_TASK INSTRUCTIONS_
Your task is to write out the complete listing exactly as it is shown.
▽
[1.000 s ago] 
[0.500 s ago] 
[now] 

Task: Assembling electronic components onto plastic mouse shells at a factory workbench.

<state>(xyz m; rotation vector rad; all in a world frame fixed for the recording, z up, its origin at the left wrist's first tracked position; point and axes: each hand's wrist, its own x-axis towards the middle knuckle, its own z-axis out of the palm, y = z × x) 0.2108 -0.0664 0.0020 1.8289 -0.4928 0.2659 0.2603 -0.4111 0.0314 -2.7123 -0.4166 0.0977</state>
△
_EXPECTED OUTPUT_
[1.000 s ago] 
[0.500 s ago] 
[now] 

Task: Assembling electronic components onto plastic mouse shells at a factory workbench.

<state>(xyz m; rotation vector rad; all in a world frame fixed for the recording, z up, its origin at the left wrist's first tracked position; point and axes: each hand's wrist, its own x-axis towards the middle knuckle, its own z-axis out of the palm, y = z × x) 0.2108 -0.0664 0.0020 1.8289 -0.4928 0.2659 0.2603 -0.4111 0.0314 -2.7123 -0.4166 0.0977</state>

This output has been given in full.